Lord Granville fut plus courageux. Il refusa péremptoirement de s’immiscer aux négociations. « Je ne puis, dit-il, joindre au message qui me sera confié par le gouvernement français que des paroles, exprimant la satisfaction que j’éprouve à faire ce qui offre à chaque partie le meilleur moyen de connaître les demandes de l’autre, et qui donne les meilleures chances d’arriver à une paix honorable. » C’était d’ailleurs aux Anglais à juger ce qu’ils avaient de mieux à faire. « M. Thiers, avec toute son habileté, ne pouvait pas espérer changer une politique adoptée avec réflexion par le gouvernement de la reine et exposée par lui devant le parlement. » Le ministre anglais consentit même à expliquer à M. Thiers que l’intervention réclamée ne serait pas profitable à la France, « car toute pression de ce genre aurait été peu judicieuse et aurait élevé des obstacles au succès du voyage de M. Favre. » L’Allemagne, semblait-il dire, était une nation d’un caractère ombrageux et jaloux ; il ne fallait pas la contrarier.

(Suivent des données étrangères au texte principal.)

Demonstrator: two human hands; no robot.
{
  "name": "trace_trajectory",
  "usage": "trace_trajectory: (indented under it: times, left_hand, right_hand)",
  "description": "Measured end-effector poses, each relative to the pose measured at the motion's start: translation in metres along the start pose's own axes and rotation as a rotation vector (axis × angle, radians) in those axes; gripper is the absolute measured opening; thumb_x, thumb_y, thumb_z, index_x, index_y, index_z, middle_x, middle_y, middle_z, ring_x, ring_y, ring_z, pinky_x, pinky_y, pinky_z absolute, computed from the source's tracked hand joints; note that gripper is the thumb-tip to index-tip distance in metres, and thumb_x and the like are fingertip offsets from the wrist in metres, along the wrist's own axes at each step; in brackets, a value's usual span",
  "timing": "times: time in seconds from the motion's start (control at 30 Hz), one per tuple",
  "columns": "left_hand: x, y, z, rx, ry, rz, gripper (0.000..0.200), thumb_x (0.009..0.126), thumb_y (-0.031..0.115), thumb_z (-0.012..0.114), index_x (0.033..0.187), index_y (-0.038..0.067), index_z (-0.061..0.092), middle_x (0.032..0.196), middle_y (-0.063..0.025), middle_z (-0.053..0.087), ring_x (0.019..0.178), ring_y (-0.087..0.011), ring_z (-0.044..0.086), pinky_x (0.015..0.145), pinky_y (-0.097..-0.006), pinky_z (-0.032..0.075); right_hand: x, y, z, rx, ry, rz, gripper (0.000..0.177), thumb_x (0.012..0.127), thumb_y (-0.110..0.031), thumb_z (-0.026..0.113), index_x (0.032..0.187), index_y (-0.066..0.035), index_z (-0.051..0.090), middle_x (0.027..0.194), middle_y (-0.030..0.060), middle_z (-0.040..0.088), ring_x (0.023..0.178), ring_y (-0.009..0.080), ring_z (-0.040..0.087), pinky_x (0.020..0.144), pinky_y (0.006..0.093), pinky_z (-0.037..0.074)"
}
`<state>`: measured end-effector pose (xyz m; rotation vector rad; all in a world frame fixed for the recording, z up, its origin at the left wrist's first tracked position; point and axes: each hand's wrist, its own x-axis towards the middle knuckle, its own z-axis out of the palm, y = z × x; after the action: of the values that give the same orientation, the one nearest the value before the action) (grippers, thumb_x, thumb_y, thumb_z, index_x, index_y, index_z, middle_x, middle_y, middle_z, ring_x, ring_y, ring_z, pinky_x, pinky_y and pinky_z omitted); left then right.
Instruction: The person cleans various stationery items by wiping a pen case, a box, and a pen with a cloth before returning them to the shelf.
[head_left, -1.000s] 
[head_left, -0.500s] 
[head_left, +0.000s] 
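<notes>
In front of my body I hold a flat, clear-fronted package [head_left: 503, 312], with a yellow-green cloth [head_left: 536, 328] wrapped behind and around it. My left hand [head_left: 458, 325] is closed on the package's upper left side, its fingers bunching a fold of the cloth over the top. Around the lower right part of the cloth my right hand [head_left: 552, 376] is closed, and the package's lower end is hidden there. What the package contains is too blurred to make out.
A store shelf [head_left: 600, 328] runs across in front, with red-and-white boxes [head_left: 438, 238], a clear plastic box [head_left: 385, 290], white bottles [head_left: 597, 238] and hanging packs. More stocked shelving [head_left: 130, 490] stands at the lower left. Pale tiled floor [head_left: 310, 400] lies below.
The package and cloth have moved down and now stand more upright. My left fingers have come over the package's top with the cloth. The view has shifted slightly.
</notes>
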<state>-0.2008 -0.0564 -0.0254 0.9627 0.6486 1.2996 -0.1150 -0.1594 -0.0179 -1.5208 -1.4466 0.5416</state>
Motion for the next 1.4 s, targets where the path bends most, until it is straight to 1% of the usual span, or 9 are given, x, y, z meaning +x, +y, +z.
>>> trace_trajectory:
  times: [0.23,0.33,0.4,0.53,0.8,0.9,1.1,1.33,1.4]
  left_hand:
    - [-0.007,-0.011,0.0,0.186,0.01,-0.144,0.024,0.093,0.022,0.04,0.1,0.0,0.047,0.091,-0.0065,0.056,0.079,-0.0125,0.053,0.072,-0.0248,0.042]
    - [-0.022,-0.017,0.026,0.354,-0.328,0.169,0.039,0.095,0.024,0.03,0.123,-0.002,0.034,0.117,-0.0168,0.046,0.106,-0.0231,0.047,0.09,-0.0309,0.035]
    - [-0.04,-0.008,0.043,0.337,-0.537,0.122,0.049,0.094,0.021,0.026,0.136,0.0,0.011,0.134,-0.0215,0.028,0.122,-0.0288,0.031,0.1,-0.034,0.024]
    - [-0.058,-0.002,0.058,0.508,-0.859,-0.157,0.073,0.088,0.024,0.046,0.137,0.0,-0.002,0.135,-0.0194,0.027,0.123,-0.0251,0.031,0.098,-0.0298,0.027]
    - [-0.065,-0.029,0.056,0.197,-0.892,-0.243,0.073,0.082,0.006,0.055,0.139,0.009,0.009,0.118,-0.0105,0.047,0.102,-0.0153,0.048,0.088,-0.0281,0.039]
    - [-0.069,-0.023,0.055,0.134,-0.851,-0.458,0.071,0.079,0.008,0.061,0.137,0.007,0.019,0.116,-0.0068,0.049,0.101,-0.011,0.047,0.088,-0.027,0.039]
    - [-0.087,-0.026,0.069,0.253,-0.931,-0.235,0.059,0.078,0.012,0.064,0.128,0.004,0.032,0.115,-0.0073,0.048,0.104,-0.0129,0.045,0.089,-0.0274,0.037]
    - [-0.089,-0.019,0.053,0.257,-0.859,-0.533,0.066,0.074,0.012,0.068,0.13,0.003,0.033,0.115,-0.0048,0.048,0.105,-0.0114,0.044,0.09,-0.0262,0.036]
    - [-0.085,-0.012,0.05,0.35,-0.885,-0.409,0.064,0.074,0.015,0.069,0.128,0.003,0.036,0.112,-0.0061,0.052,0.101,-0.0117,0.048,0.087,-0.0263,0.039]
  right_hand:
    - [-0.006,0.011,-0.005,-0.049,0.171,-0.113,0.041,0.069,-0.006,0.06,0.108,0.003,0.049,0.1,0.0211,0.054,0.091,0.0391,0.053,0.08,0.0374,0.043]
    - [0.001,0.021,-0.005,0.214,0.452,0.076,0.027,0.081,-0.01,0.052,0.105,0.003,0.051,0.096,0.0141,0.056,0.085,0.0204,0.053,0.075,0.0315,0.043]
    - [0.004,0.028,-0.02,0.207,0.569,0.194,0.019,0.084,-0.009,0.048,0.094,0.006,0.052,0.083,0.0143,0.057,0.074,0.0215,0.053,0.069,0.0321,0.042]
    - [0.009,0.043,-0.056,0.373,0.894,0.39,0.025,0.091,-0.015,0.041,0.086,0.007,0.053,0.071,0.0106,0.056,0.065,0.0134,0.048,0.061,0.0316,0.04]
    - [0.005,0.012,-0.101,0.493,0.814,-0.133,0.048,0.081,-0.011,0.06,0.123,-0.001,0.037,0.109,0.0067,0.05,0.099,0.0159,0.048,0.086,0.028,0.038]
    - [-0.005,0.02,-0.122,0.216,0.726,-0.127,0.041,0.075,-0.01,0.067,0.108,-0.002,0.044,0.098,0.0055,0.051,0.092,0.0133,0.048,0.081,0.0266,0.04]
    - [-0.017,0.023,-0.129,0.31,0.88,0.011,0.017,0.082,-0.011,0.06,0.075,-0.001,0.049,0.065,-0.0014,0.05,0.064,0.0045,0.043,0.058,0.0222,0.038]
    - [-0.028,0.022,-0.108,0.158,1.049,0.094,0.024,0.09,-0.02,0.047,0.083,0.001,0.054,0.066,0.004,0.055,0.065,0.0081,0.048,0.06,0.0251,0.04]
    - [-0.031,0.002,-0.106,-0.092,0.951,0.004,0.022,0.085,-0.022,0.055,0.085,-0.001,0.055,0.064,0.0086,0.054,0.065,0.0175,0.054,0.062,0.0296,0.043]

Le roi et M. de Bismarck se montraient d’une humeur peu endurante ; ils avaient déclaré que le peuple français devait renoncer à tout espoir d’intervention des neutres, et sans doute ils n’entendaient pas qu’on vînt troubler leur tête-à-tête avec la France. « Ils pourraient accepter plus facilement des conditions que l’armée et l’Allemagne ne considéreraient pas comme suffisantes, si les concessions étaient faites spontanément par la France, et non sur l’avis d’un neutre qui n’aurait eu aucune part aux difficultés de la guerre[2]. » Ainsi c’était dans notre intérêt même que l’Angleterre nous refusait sa médiation. La Prusse nous ferait des

  1. M. Thiers à M. Jules Favre, 13 septembre 1870.